"""Electric motor dataset."""

from dataclasses import dataclass
from typing import Dict, Literal, Optional, Sequence

import torch

from simshift.data.base_data import BaseDataset, BaseSample


@dataclass
class MotorSample(BaseSample):
    """Motor mesh sample, with added material tag."""

    mesh_material: torch.Tensor

    def pin_memory(self):
        super().pin_memory()
        self.mesh_material = self.mesh_material.pin_memory()
        return self

    def to(self, device):
        super().to(device)
        self.mesh_material = self.mesh_material.to(device)
        return self


class MotorDataset(BaseDataset):
    """Electric Motor dataset class."""

    dataset_id = "motor"

    def __init__(
        self,
        path: str = "./datasets/motor",
        difficulty: Literal["easy", "medium", "hard"] = "medium",
        split: Literal["train", "val", "test"] = "train",
        domain: Literal["source", "target"] = "source",
        dtype: torch.dtype = torch.float32,
        **kwargs,
    ):
        super().__init__(
            path=path,
            difficulty=difficulty,
            split=split,
            domain=domain,
            dtype=dtype,
            **kwargs,
        )

    def __getitem__(self, idx: int) -> MotorSample:
        sample = self.data[idx]
        return MotorSample(
            cond=sample["cond"],
            y=sample["y"],
            mesh_coords=sample["mesh_coords"],
            y_mesh_coords=sample["y_mesh_coords"],
            mesh_edges=sample["edge_index"],
            mesh_material=sample["mesh_material"],
        )

    def collate(self, batch: Sequence[BaseSample]):
        n_nodes = [sample.mesh_coords.shape[0] for sample in batch]
        node_offsets = torch.cumsum(torch.tensor([0] + n_nodes[:-1]), dim=0)
        edge_index = torch.cat(
            [
                sample.mesh_edges + offset
                for sample, offset in zip(batch, node_offsets, strict=False)
            ],
            dim=0,
        ).T
        n_nodes = torch.tensor(n_nodes)
        graph_index = torch.repeat_interleave(torch.arange(n_nodes.shape[0]), n_nodes)
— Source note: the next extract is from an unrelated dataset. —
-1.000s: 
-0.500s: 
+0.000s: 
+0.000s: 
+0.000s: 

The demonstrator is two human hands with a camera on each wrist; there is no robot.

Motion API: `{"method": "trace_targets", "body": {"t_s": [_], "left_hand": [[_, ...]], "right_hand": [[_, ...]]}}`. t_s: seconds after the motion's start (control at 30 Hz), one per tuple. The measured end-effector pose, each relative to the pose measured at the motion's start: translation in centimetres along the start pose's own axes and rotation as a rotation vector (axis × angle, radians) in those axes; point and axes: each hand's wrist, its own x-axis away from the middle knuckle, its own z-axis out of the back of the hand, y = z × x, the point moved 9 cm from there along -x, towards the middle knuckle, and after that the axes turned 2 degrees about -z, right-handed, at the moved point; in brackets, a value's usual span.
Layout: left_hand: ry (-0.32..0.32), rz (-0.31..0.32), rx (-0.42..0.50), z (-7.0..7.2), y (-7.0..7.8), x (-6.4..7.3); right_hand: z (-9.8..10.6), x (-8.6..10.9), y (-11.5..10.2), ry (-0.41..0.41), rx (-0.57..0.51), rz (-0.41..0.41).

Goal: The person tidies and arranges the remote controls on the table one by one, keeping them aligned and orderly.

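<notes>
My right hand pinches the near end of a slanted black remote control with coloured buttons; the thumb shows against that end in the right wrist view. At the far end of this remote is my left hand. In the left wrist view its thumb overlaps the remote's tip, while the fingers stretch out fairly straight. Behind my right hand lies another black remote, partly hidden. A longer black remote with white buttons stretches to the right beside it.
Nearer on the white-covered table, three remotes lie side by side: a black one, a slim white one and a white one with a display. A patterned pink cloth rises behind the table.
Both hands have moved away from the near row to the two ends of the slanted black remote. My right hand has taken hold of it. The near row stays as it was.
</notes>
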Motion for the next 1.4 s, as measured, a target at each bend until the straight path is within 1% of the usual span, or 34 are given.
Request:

        return MotorSample(
            cond=torch.stack([sample.cond for sample in batch]),
            y=torch.cat([sample.y for sample in batch], dim=0),
            mesh_coords=torch.cat([sample.mesh_coords for sample in batch], dim=0),
            y_mesh_coords=torch.cat([sample.y_mesh_coords for sample in batch], dim=0),
            mesh_edges=edge_index,
            batch_index=graph_index,
            mesh_material=torch.cat([sample.mesh_material for sample in batch], dim=0),
        )

    @property
    def n_materials(self):
        return int(self.data[0]["mesh_material"].max()) + 1


def get_motor_dataset(
    split: str,
    normalization_method: Literal["zscore", "minmax"] = "zscore",
    normalization_stats: Optional[Dict] = None,
    **kwargs,
):
    """Return a configured electric motor dataset by loading it from disk."""
    # source domain
    dataset_source = MotorDataset(split=split, domain="source", **kwargs)

    if split == "train":
        normalization_stats = dataset_source.get_normalization_stats(
            method=normalization_method
        )
    assert normalization_stats is not None
    dataset_source.normalization_stats = normalization_stats
    dataset_source.normalize(method=normalization_method)

    # taget domain
    dataset_target = MotorDataset(split=split, domain="target", **kwargs)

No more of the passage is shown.